In the training phase, then I run loss.backward(), it raised this error:

  File "/home/jingweipeng/anaconda3/envs/pytorch/lib/python3.7/site-packages/torch/tensor.py", line 107, in backward
    torch.autograd.backward(self, gradient, retain_graph, create_graph)
  File "/home/jingweipeng/anaconda3/envs/pytorch/lib/python3.7/site-packages/torch/autograd/__init__.py", line 93, in backward
    allow_unreachable=True)  # allow_unreachable flag
RuntimeError: Function MulBackward0 returned an invalid gradient at index 1 - expected type torch.FloatTensor but got torch.cuda.FloatTensor

I have checked device attribute of all parameters, using the code snippet like this.
The Loss Function is simple nn.CrossEntropyLoss().
How can I trace such an error, using hooks?

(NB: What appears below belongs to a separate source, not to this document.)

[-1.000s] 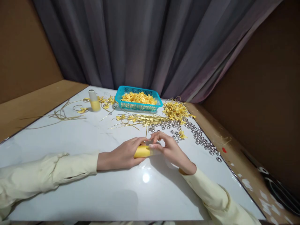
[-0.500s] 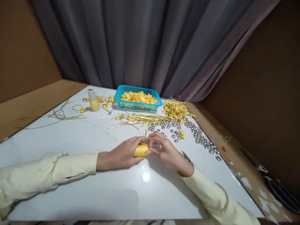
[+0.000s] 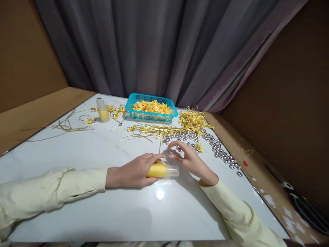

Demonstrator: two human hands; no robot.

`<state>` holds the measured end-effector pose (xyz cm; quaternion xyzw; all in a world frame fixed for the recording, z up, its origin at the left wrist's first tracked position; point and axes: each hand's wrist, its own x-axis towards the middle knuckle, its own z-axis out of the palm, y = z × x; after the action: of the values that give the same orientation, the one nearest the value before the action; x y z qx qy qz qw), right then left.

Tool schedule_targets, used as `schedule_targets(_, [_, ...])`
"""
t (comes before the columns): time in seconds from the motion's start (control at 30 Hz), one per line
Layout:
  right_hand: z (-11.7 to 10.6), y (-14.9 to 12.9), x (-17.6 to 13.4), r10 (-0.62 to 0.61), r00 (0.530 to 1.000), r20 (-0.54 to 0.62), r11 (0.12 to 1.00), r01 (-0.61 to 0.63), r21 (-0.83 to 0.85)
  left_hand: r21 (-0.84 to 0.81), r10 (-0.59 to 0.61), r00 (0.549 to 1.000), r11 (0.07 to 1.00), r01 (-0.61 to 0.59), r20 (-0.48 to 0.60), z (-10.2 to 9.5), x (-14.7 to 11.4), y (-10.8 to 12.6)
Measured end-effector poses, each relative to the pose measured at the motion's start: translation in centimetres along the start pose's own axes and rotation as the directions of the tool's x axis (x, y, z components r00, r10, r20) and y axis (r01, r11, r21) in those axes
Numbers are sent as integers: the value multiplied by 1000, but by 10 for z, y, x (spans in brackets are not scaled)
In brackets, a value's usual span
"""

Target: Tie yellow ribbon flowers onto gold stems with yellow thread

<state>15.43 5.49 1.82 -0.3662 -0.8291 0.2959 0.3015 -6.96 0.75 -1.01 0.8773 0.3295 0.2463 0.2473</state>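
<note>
My left hand [image 3: 137, 171] is wrapped around a spool of yellow thread [image 3: 157, 169] lying on its side, with its translucent tube end [image 3: 172, 171] pointing right. A gold-coloured cord [image 3: 159, 144] runs from near my left fingertips toward the back. My right hand [image 3: 189, 161] hovers just behind and right of the spool, its thumb and index finger curved and apart. No object shows between those fingers, though a fine thread would be too thin to make out. Behind it lie silver rings [image 3: 191, 148] and a yellow ribbon bow [image 3: 199, 147].
A blue basket [image 3: 154, 117] of yellow bows stands at the back. Left of it is another yellow spool [image 3: 103, 111], upright. Gold cords [image 3: 164, 130] lie across the middle, beside a heap of yellow bows [image 3: 193, 119]. More cords [image 3: 66, 127] are at left.
My right hand has let go of the spool and moved slightly right and back, uncovering the spool's translucent end. My left hand stays around the spool. The scissors' tips at right are now hidden.
</note>
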Motion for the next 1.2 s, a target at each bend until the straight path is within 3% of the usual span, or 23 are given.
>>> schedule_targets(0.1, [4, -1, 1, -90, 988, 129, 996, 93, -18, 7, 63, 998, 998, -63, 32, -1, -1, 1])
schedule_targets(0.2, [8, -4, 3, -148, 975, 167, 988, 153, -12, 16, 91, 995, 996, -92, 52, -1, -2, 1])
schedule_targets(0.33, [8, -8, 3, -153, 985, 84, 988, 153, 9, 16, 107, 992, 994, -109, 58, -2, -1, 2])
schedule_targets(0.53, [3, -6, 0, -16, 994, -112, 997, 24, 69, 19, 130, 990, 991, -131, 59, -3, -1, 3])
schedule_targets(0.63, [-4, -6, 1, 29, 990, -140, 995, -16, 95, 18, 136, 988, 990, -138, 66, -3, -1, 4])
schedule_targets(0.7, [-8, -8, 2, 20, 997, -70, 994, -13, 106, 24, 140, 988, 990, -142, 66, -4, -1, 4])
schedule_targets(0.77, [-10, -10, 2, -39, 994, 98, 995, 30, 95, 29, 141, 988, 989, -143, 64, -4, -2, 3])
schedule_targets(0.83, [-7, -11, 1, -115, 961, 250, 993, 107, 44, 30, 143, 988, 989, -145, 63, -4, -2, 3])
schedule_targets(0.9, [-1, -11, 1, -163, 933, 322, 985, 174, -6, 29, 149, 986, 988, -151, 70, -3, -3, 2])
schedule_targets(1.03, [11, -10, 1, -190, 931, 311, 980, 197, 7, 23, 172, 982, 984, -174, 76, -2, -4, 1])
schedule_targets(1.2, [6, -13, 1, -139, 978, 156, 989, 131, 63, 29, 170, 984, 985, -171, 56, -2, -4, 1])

Could you give me some hints or advice? Thanks in advance!

MariosOreo · November 11, 2019, 3:26am

I think there must be some tensors on CPU and some tensors on GPU, right?

How can I find such invalid gradient

MariosOreo · November 11, 2019, 7:17am

I have solved this error. Some variables initialized in forward were not put deployed on cuda.

Hari_Krishnan · March 7, 2020, 8:46am

Hi,

I’m getting the same error, can you share how you found out which variables were not deployed on cuda. I’m using a large model , so it is difficult for me to print out the type of every model and check. Is there any other way to go about it?